What to work on
Retype the listing below line for line, but only from the line with "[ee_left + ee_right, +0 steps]" down to the line with "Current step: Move", inclusive. Pictures stay out.

Exercise materials
________________________

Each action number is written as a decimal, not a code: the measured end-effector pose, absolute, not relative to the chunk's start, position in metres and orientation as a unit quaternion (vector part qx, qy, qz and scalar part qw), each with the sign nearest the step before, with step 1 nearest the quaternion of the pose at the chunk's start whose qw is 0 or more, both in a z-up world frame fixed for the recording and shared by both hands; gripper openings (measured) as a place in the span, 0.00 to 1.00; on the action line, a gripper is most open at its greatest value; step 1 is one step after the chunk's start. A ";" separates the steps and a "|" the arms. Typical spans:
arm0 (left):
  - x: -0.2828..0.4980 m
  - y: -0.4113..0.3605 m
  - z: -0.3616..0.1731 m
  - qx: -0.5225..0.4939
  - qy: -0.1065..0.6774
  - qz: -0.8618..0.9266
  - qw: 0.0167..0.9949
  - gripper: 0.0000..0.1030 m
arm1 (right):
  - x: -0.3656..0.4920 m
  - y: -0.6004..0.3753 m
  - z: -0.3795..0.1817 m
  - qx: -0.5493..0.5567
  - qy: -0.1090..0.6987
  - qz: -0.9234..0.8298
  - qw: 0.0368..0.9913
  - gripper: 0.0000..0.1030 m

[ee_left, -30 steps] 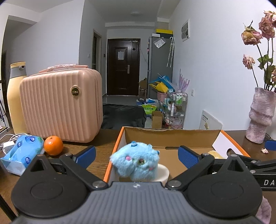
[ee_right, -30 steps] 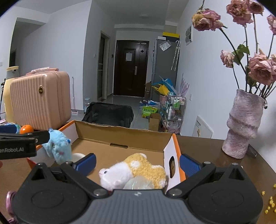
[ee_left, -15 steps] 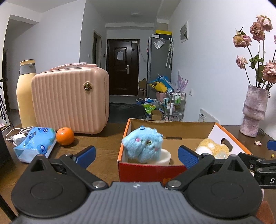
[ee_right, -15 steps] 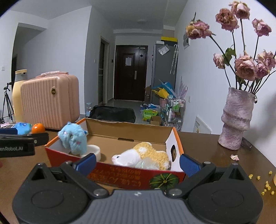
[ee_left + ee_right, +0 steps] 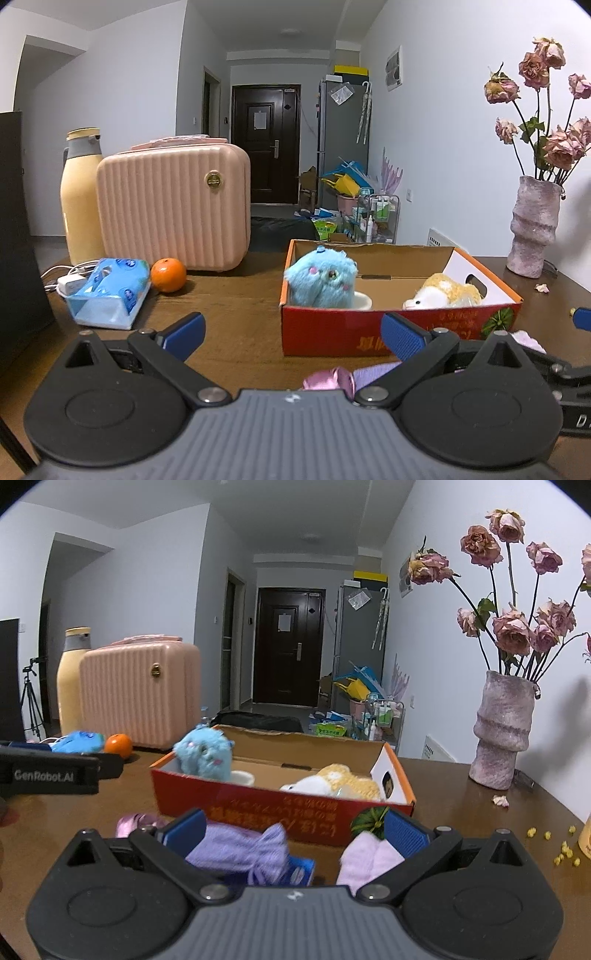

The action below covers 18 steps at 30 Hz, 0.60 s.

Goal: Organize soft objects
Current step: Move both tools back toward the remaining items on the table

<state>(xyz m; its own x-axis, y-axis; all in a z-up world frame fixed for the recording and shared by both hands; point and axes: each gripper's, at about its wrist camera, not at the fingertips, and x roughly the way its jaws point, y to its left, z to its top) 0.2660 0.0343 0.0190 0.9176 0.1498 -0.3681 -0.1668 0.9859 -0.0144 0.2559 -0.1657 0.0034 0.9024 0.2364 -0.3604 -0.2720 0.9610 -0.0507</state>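
Note:
A red cardboard box [image 5: 369, 334] [image 5: 258, 805] stands on the brown table, open at the top. Inside it a fluffy blue plush [image 5: 320, 277] [image 5: 204, 754] rests on a white cup at the left, and a yellow-and-white plush [image 5: 445, 295] [image 5: 341, 783] lies at the right. In front of the box lie a purple knitted soft toy [image 5: 240, 849] [image 5: 376, 369] with a pink satin bow [image 5: 327, 378] and a pale pink soft piece [image 5: 369, 856]. My left gripper [image 5: 293, 332] is open and holds nothing. My right gripper [image 5: 295, 830] is open just above the purple toy.
A pink suitcase [image 5: 173, 205], a yellow bottle [image 5: 79, 199], an orange [image 5: 168, 275] and a blue tissue pack [image 5: 107, 293] stand left of the box. A vase of dried roses [image 5: 500, 731] is at the right, with yellow crumbs [image 5: 563, 849] near it.
Both grippers have drawn back from the box toward the table's front. The box now shows its red front wall, and the purple and pink soft things have come into view below.

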 end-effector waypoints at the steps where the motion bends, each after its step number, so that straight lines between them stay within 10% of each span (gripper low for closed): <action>1: 0.261 0.035 0.019 -0.022 0.186 0.081 0.979 1.00 | 0.250 -0.165 0.002 -0.049 0.180 0.132 0.974 1.00; 18: 0.187 0.052 -0.006 -0.001 0.214 0.071 0.974 1.00 | 0.181 -0.146 -0.025 -0.052 0.219 0.141 0.964 1.00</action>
<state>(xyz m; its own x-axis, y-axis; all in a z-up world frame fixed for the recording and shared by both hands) 0.1865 0.0518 -0.0058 0.8982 0.1373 -0.4176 -0.1378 0.9900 0.0292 0.1812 -0.1460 -0.0248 0.8644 0.2494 -0.4367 -0.2949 0.9548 -0.0384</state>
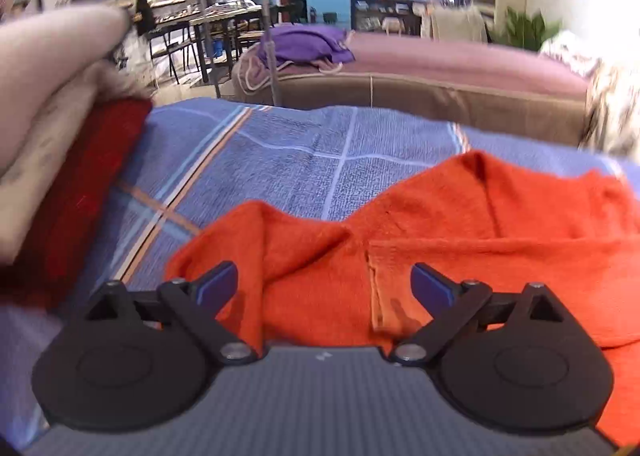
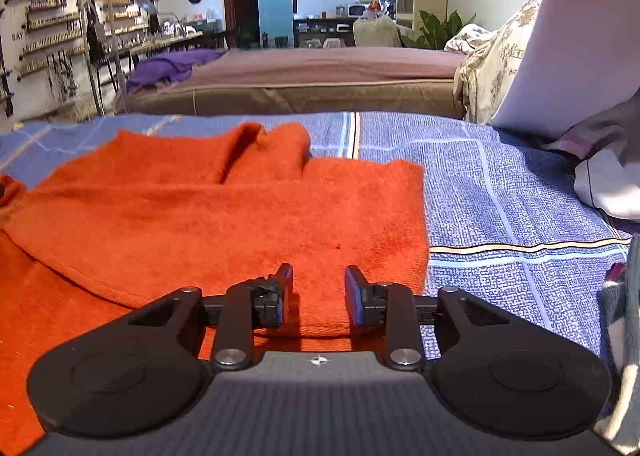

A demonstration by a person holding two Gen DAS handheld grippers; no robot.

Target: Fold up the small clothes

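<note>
An orange knitted garment (image 1: 480,223) lies on the blue checked bedsheet (image 1: 280,151), partly folded over itself, with a bunched sleeve at its left. My left gripper (image 1: 324,284) is wide open just above the bunched near edge, empty. In the right wrist view the same orange garment (image 2: 224,207) lies flatter, its right edge straight. My right gripper (image 2: 319,290) is open with a narrower gap, low over the garment's near right corner, holding nothing.
A pile of beige and dark red cloth (image 1: 68,143) lies at the left. White and patterned pillows and bedding (image 2: 560,67) stand at the right. A second bed (image 2: 320,67) with a purple cloth (image 2: 172,63) lies beyond the sheet's far edge.
</note>
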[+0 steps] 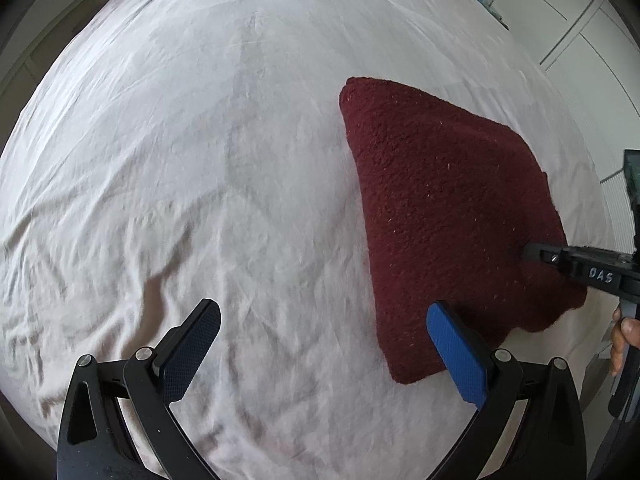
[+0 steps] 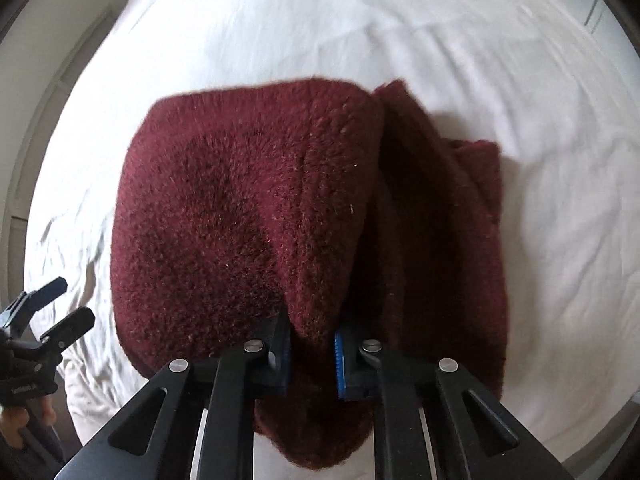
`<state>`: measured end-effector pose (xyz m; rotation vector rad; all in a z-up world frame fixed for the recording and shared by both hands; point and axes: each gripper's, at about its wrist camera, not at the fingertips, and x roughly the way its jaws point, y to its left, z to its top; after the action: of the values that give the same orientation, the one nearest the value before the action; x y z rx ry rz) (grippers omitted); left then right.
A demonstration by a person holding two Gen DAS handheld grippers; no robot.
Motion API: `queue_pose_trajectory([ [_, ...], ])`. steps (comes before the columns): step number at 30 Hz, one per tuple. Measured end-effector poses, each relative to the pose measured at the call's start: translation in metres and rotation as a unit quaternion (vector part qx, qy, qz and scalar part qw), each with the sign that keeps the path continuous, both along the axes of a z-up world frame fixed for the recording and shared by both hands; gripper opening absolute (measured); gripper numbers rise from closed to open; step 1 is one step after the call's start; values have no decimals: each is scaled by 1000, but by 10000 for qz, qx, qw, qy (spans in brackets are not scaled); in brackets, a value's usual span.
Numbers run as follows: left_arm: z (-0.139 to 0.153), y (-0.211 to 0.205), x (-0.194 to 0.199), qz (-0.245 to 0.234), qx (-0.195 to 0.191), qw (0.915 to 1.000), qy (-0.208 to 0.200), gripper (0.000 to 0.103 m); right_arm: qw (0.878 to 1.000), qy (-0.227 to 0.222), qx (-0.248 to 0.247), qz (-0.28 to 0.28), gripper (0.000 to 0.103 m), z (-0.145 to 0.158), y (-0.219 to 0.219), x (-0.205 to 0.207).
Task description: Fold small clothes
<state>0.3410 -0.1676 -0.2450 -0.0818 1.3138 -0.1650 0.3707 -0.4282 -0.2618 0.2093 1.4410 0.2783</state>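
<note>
A dark red fuzzy knit garment [image 1: 448, 208] lies folded on the white bed sheet [image 1: 200, 160], right of centre in the left wrist view. My left gripper [image 1: 324, 344] is open and empty just above the sheet, its blue finger [image 1: 456, 352] at the garment's near left edge. My right gripper [image 2: 312, 344] is shut on a fold of the garment [image 2: 240, 208] at its near edge. It also shows in the left wrist view [image 1: 528, 252], reaching in from the right. The left gripper shows at the left edge of the right wrist view [image 2: 60, 304].
The wrinkled sheet covers the whole bed. White wardrobe doors [image 1: 580, 32] stand beyond the far right edge of the bed. A hand [image 1: 624, 336] holds the right gripper's handle.
</note>
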Motion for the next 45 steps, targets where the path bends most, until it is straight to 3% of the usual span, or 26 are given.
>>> queue_pose_trajectory([
  [5, 2, -7, -1, -95, 32, 9999, -39, 102, 9993, -331, -107, -152, 14, 14, -27, -16],
  [12, 0, -22, 0, -224, 6, 9997, -16, 102, 9969, -409, -370, -556, 14, 14, -76, -32],
  [17, -1, -31, -2, -334, 61, 9994, -22, 102, 9957, -203, -588, -689, 14, -6, -104, -42],
  [21, -4, -36, 0, -343, 84, 9994, 4, 102, 9964, -61, -384, -759, 17, -28, -102, -47],
  [24, -4, -40, 1, -373, 87, 9993, 2, 102, 9965, -69, -262, -789, 28, -25, -104, -47],
  [26, -3, -43, 2, -390, 85, 9992, -21, 102, 9962, -43, -364, -794, 48, -20, -108, -45],
  [28, -2, -47, 4, -396, 41, 9992, -49, 102, 9954, -45, -492, -824, 58, -16, -110, -44],
  [31, 1, -55, 9, -432, -67, 9990, -72, 102, 9950, -172, -399, -898, 63, -5, -117, -44],
  [34, 6, -68, 17, -606, -169, 9980, -89, 102, 9947, -318, -303, -927, 81, 11, -118, -46],
  [39, 17, -90, 27, -814, -235, 9962, -181, 102, 9968, -484, -57, -630, 84, 26, -103, -50],
  [45, 2, -109, 42, -822, -312, 9961, -1, 102, 9971, -195, -674, -277, 85, -5, -91, -57],
])
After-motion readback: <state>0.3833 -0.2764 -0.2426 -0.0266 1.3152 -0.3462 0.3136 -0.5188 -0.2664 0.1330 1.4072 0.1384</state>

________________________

Your solution
[ee_left + ee_right, +0 steps] 

The action below covers 18 steps at 30 Hz, 0.60 s.

Goal: Organize soft objects
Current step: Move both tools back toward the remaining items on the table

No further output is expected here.